In an effort to recuperate financial losses, these retailers have pursued strategies that dissolved their inventory-ownership responsibility. Some amended their terms, shifting ownership back onto brands, requiring them to commit to buy back unsold inventory or help fund markdowns. Nordstrom dramatically reduced their budget for wholesale buying, and players across the board including Macy’s, Kohl’s, DSW and Target leveraged dropshipping to reduce inventory risk. Furthermore, platforms built around minimal inventory ownership models have garnered recent and increasing attention from venture capital firms. 

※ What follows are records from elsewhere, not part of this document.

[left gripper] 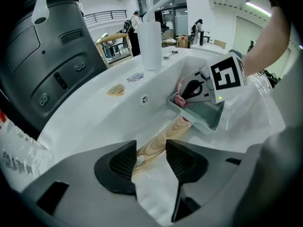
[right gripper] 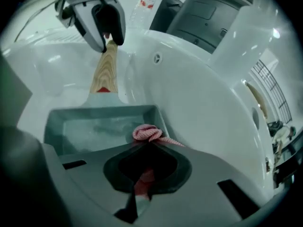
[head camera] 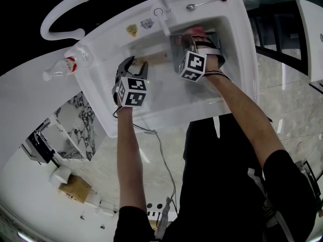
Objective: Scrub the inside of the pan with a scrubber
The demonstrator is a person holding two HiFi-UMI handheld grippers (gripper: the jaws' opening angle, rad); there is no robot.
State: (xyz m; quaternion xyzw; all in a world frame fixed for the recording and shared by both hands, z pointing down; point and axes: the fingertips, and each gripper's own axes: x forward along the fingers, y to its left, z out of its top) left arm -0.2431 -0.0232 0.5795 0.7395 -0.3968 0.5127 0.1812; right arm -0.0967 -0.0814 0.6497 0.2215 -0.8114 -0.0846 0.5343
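Observation:
A grey rectangular pan [right gripper: 90, 126] with a wooden handle [right gripper: 106, 70] lies in the white sink [head camera: 151, 92]. My left gripper [left gripper: 151, 157] is shut on the handle's end [left gripper: 158, 141], also visible in the right gripper view [right gripper: 108, 38]. My right gripper [right gripper: 147, 148] is shut on a pink scrubber [right gripper: 147, 133], held against the pan's inside near its right wall. In the head view the right gripper [head camera: 194, 42] is over the pan [head camera: 177, 45], and the left gripper [head camera: 133, 64] is to its left. The left gripper view shows the scrubber [left gripper: 180, 100] in the pan [left gripper: 206, 119].
A white faucet [head camera: 162, 14] rises from the sink's back rim, just behind the pan. A plastic bottle [head camera: 63, 65] lies on the counter left of the sink. A spoon [head camera: 199, 5] rests on the rim at the back right. An overflow hole [left gripper: 144, 98] sits in the basin wall.

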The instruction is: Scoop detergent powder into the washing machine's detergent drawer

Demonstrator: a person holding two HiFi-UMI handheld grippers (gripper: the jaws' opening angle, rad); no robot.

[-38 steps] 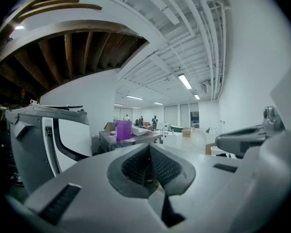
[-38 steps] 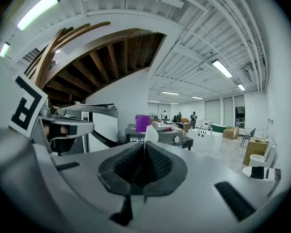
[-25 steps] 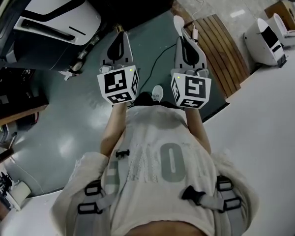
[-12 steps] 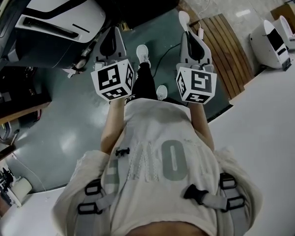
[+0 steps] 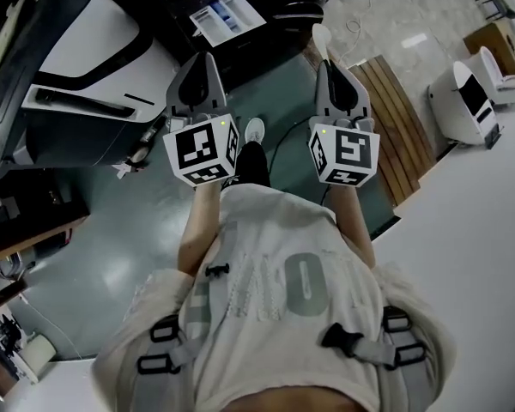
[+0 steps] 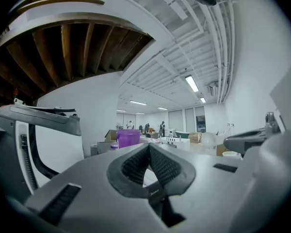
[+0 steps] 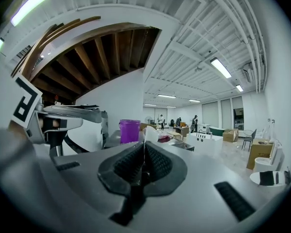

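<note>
Left gripper: pressed together, nothing in it | Right gripper: pinching a white scoop, bowl poking out past its tips | Purple tub: ahead, just left of the scoop

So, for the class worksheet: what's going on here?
A person holds a gripper in each hand, both raised in front of the body. The right gripper is shut on a white scoop. The left gripper is shut and empty. No scooping is under way, and a purple tub stands ahead.
</note>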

All of these shifts, combined with retailers allocating a greater portion of their open-to-buy budget toward in-season reorders — a shift that will continue and increase according to McKinsey’s The State of Fashion 2021 report — have impacted the apparel brand community’s ability to succeed under the old pre-order model. As a result, brands are left with the overwhelming burden of financial ownership, pre- and post-production, as well as fewer opportunities to aggregate demand prior to manufacturing. 

Finding increased value in pre-orders via independent retail marketplaces

Independent retailers rely heavily on pre-ordering to secure the best upcoming styles to strategically plan inventory in advance and stand out from competitors. Helping to solve the challenges of a waning pre-order model, online wholesale marketplaces that cater to independent retailers allow apparel brands to generate similar levels of demand aggregated from many retail locations.

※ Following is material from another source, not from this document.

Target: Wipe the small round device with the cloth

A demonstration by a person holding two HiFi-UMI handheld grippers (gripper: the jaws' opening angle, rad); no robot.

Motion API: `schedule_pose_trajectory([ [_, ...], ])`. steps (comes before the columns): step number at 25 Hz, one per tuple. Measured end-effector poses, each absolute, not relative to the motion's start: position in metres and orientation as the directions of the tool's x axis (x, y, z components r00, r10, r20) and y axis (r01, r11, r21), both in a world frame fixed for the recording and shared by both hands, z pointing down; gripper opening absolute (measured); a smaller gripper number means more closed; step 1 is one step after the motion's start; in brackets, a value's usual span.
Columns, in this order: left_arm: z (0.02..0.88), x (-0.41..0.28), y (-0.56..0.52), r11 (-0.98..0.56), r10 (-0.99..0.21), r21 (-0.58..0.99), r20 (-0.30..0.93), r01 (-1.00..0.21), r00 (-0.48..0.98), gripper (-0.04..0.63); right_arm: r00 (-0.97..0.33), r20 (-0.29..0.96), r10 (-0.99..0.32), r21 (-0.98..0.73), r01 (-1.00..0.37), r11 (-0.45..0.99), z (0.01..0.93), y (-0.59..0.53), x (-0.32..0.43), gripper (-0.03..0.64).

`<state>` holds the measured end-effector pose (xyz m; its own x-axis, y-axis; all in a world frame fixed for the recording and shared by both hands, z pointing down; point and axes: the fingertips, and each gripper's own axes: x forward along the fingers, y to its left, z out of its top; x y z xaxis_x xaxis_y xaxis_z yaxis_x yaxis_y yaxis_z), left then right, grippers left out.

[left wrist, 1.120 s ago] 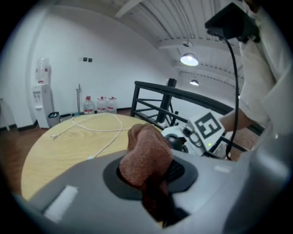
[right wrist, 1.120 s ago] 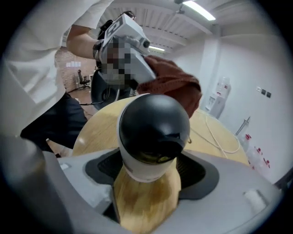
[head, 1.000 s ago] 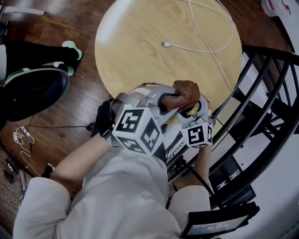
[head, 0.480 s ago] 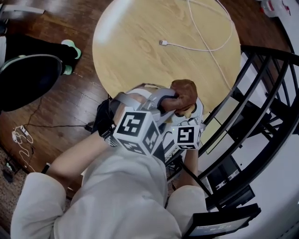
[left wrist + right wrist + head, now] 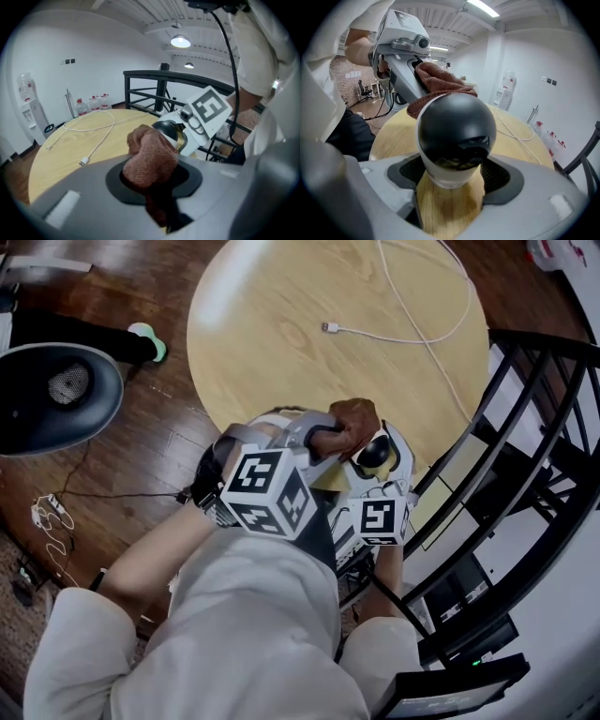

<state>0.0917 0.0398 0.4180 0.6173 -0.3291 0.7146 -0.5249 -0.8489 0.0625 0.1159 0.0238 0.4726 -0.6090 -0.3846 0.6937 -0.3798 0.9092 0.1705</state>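
Closest to me, the left gripper (image 5: 151,180) has its jaws pressed in on a bunched reddish-brown cloth (image 5: 150,157). The wad stands up out of them and leans away from the camera. Its far end lies against the small round device (image 5: 169,130).

In the right gripper view, the right gripper (image 5: 451,183) is pinching that device (image 5: 457,129) by its white lower collar, one jaw on each side. The device is nearly a ball, so it has little of a long axis. The line from white collar to black dome runs outward along the jaws, with the collar seated between them and the dome pointing away from the gripper. A glossy, darker facet low on the dome faces this gripper's camera. The cloth (image 5: 438,77) sits on the dome's far upper side, touching it, with the left gripper's grey body behind.

From the head view, both grippers meet over the near rim of the round pale wooden table (image 5: 272,343). The cloth (image 5: 349,416) is just left of the device (image 5: 373,452), whose black dome faces up. Farther out, a white cable (image 5: 412,334) loops across the tabletop, its plug end lying well clear of the grippers. A black railing (image 5: 534,418) curves past the table on the right, above dark wood flooring (image 5: 141,456).
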Motion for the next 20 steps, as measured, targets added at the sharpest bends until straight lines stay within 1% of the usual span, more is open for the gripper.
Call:
schedule_pose_trajectory([
  [3,0.431,0.092,0.039,-0.860,-0.302,0.062,0.739,-0.507,0.602,0.094,-0.596,0.703,-0.389,0.167,-0.394,0.904,0.474,0.024,0.115,0.365],
  [6,0.445,0.091,0.042,-0.881,-0.240,0.083,0.770,-0.466,0.591,0.094,-0.586,0.709,-0.393,0.160,-0.409,0.898,0.476,0.024,0.116,0.365],
  [11,0.468,0.085,0.047,-0.911,-0.177,0.062,0.835,-0.409,0.521,0.094,-0.592,0.694,-0.409,0.141,-0.446,0.884,0.475,0.026,0.112,0.365],
  [16,0.476,0.089,0.043,-0.894,-0.113,0.160,0.824,-0.419,0.555,0.094,-0.590,0.688,-0.422,0.126,-0.477,0.870,0.473,0.023,0.110,0.365],
  [20,0.483,0.091,0.041,-0.882,-0.084,0.197,0.828,-0.428,0.555,0.094,-0.580,0.687,-0.438,0.123,-0.502,0.856,0.473,0.023,0.110,0.365],
])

For example, the American-made contemporary women’s denim brand Just Black Denim recently saw a significant increase in the pre-order business. 

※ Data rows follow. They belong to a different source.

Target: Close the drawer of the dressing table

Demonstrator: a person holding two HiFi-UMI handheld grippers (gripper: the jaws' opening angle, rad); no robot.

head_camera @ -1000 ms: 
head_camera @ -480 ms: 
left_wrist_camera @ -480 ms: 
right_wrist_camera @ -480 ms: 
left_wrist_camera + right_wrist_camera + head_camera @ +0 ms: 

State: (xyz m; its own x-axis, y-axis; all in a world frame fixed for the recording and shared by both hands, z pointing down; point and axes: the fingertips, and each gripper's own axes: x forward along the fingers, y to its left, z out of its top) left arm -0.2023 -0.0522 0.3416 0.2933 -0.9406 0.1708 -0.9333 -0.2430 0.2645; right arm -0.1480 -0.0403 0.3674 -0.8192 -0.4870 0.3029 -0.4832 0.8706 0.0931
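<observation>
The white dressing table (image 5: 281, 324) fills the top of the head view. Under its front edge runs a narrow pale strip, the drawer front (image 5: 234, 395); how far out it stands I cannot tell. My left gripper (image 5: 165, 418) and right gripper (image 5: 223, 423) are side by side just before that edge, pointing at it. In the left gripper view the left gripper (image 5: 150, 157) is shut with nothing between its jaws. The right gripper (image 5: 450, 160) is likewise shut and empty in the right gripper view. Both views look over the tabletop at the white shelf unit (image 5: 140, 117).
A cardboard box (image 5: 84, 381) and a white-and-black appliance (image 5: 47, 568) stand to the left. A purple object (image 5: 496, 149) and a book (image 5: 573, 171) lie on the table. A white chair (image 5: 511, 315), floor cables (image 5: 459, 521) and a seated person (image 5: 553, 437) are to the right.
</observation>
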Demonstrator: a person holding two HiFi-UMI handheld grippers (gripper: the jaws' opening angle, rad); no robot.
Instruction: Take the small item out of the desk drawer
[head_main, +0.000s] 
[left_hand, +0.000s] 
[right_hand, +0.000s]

“We have connected with hundreds of new customers and have become more efficient in our selling process,” said Christine Chung, vice president of sales and marketing for Just Black Denim, Just USA and JBD. “For an apparel brand, it’s critical to have a robust pre-order system for future seasons’ orders. In a time of global uncertainty, it’s been critical to showcase our line in advance so that the customers and vendors can pre-plan their businesses.” 

This level of demand within the independent retail community was previously unattainable due to the expensive nature of conducting business offline — with global marketing firm Inkwell citing trade show exhibitions costing up to $60,000 per event. Digital solutions provide a level of scale at costs that have been unachievable within the independent retail industry. Additionally, with other key advantages that online wholesale platforms offer — free returns on initial orders, for instance — brands can benefit from increased risk-free experimentation from new retailers. These tools empower independent retailers with the same terms that big-box chains enjoy; however, they do not generate disproportionate financial burden for brands, leveling the playing field for individual retail entrepreneurs. In one example of a changing marketplace, nearly 50% of apparel retailers on Faire have placed pre-orders in the past year, with the majority spending up to 25% of their inventory budget on pre-orders. 

Online wholesale marketplaces are providing a viable channel for emerging and established brands to conduct a healthy and profitable pre-order business. By investing in independent retailers that curate and operate on a smaller scale, apparel brands can protect themselves from many of the aggressive terms that are becoming an industry norm within the retail community. Even more impactfully, the scale of independent retail — a sector bringing in over twice the revenue of Amazon and Walmart combined — provides apparel brands with the meaningful demand and capital needed to offset manufacturing costs for future production cycles to grow their businesses.